Kindan nodded, but his eyes lingered on the cots in the distance. He headed for them first.
“Kindan,” Verilan exclaimed when he caught sight of him, “I thought you were dead.”
“I’m not,” Kindan told him cheerfully. “It’s good to see you, too.” He examined the moodpaste dabbed on Verilan’s head and was relieved to note that it was nearly green, only a hint of red showing. “Can I get you anything?”
“A bedpan would be nice,” Kelsa chimed from the other cot. “Or permission to use the necessary.”
“No,” Kindan said immediately, waving down one of the holders and signing for a bedpan with his hands. The holder nodded in understanding and sped off. “Wait a bit, we’ve got one coming.”
“I never thought I’d pee again,” Kelsa said. “And now I’ve got to go.”
Kindan, who had heard and dealt with much more horrific bodily functions in the past several sevendays, had no reaction to this admission, except to tell her acerbically, “Hold it.”
He checked her forehead and wasn’t surprised to see that the moodpaste was a comforting green: He had already guessed that Kelsa was well on her way to recovery by the tone of her voice and the directness of her speech.

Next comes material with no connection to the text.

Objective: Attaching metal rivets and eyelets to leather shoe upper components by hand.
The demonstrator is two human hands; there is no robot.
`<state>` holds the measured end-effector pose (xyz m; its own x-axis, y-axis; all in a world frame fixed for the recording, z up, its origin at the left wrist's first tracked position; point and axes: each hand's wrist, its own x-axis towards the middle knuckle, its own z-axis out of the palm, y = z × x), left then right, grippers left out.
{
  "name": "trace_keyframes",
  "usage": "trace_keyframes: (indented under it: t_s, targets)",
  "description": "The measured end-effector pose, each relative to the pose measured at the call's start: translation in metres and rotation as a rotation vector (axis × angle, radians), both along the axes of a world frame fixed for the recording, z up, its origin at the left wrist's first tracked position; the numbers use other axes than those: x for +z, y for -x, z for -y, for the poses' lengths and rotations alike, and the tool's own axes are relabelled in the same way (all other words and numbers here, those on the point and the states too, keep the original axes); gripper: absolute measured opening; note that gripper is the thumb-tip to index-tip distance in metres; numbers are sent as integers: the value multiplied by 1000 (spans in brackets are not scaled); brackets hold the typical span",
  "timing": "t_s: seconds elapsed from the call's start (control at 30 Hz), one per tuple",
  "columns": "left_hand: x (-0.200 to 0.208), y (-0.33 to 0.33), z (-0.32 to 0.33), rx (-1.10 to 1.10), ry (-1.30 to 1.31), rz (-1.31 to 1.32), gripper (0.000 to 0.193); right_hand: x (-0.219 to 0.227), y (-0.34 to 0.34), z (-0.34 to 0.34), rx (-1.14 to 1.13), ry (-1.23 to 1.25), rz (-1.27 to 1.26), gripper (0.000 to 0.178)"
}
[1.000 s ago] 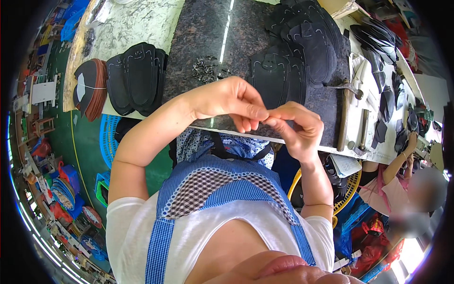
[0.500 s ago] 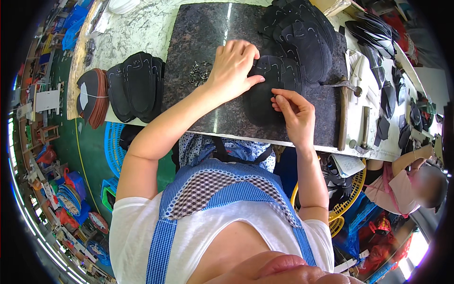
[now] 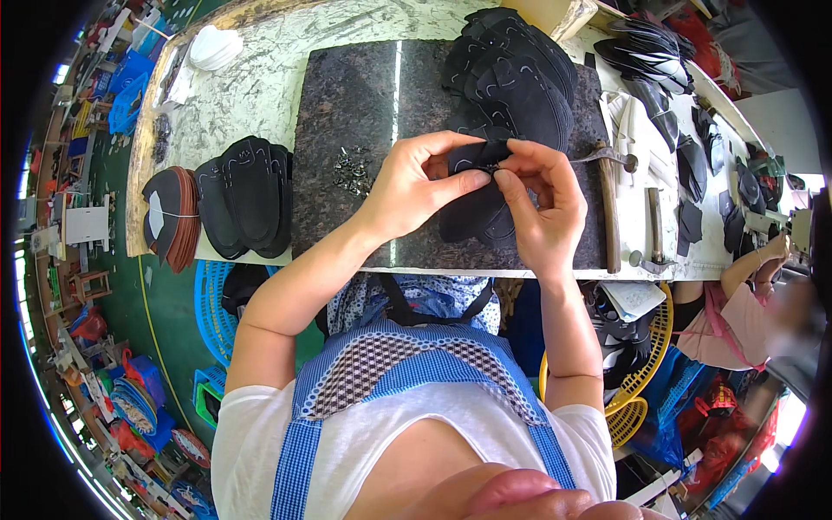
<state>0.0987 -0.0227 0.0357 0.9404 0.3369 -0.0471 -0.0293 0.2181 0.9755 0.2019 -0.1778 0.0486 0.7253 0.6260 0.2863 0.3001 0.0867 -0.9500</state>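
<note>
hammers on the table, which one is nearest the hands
The hammer just right of the right hand, its head at the far end; the other hammer lies farther right, head at the near end.

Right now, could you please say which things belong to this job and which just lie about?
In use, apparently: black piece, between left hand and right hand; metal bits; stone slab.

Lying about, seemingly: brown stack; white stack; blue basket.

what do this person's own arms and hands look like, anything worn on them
The left hand and right hand wear no gloves. The forearms are uncovered, with no watch or bracelet showing. Short white sleeves cover the upper arms.
</note>
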Motion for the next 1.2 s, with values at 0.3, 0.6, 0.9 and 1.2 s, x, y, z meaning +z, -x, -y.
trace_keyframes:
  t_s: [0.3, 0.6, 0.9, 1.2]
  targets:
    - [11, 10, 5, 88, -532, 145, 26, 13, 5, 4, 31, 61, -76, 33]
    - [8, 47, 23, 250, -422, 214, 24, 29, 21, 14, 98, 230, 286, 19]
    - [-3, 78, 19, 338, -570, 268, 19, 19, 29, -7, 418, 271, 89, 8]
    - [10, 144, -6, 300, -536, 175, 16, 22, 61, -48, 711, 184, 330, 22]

“Verilan,” Kindan began, remembering his notes, “do you know if Lenner had determined the illness’s duration?”
“It seemed like forever,” Nonala murmured from her cot. “But I guess it wasn’t that long.”

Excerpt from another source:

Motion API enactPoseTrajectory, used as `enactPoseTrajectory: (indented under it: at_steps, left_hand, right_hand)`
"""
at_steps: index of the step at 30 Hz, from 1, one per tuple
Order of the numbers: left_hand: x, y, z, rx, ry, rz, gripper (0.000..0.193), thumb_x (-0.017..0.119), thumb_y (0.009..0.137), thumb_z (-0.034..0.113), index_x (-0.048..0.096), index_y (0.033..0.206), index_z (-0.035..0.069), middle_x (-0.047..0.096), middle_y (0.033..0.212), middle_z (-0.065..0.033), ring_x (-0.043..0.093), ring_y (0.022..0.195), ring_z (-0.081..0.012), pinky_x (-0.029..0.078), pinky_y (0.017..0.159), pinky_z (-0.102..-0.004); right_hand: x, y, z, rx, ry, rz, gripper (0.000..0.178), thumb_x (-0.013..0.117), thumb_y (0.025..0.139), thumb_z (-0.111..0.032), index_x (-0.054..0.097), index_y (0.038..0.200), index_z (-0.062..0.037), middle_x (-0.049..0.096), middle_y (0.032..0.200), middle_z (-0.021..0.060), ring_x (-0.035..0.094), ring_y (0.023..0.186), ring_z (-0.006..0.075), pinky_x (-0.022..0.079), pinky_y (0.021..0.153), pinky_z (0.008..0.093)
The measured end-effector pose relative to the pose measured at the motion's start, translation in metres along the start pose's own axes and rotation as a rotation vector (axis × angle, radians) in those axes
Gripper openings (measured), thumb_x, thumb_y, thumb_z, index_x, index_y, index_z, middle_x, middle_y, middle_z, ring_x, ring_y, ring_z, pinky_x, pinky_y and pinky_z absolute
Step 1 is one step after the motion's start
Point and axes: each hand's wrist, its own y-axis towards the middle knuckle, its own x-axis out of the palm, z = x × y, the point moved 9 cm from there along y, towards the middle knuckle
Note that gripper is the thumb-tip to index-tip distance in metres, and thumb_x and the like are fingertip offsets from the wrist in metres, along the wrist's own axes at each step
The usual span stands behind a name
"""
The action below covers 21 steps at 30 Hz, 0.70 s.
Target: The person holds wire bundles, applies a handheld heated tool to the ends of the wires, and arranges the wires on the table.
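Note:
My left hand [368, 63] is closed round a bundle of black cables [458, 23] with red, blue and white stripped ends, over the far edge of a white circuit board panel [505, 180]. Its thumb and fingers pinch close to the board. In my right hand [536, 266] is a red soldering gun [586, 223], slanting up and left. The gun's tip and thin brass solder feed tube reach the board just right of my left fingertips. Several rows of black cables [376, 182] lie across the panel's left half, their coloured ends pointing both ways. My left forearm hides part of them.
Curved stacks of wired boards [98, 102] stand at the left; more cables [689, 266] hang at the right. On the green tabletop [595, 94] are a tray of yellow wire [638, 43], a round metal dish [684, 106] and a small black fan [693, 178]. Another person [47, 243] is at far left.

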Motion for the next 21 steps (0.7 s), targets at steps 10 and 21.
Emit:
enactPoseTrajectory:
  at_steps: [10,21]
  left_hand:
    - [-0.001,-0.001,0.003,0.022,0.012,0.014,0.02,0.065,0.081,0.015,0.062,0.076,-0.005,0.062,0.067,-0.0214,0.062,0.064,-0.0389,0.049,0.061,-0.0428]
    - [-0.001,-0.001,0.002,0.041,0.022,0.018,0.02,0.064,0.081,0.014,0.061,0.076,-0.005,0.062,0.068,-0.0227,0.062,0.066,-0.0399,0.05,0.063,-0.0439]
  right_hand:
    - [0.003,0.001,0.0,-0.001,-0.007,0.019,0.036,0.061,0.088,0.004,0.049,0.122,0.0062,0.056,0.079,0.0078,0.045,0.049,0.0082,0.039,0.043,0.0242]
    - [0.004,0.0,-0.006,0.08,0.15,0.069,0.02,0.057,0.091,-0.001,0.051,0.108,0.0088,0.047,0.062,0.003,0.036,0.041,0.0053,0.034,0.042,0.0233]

“We all got fevers within a sevenday of your leaving,” Verilan informed him. He made a thoughtful face. “It seemed like the fever lasted a sevenday, maybe less.”
“Mmm,” Kindan murmured, wishing he had more evidence for his theory. Not that it mattered much. If he was right, the holders who survived wouldn’t spread the illness or get infected again but, according to Bemin, another quarter of them or more would die of starvation before winter’s end.
There had to be something he could do. Some way to get more help. But everyone on Pern was too sick—and suddenly Kindan had the answer. All that was required was to risk the dragons and riders of Pern.
“Valla!” he called, sending his thoughts to the bronze fire-lizard. He had images of writing a long note, describing his theories, and then he had a better idea. “Get J’trel, Valla, get the blue rider!”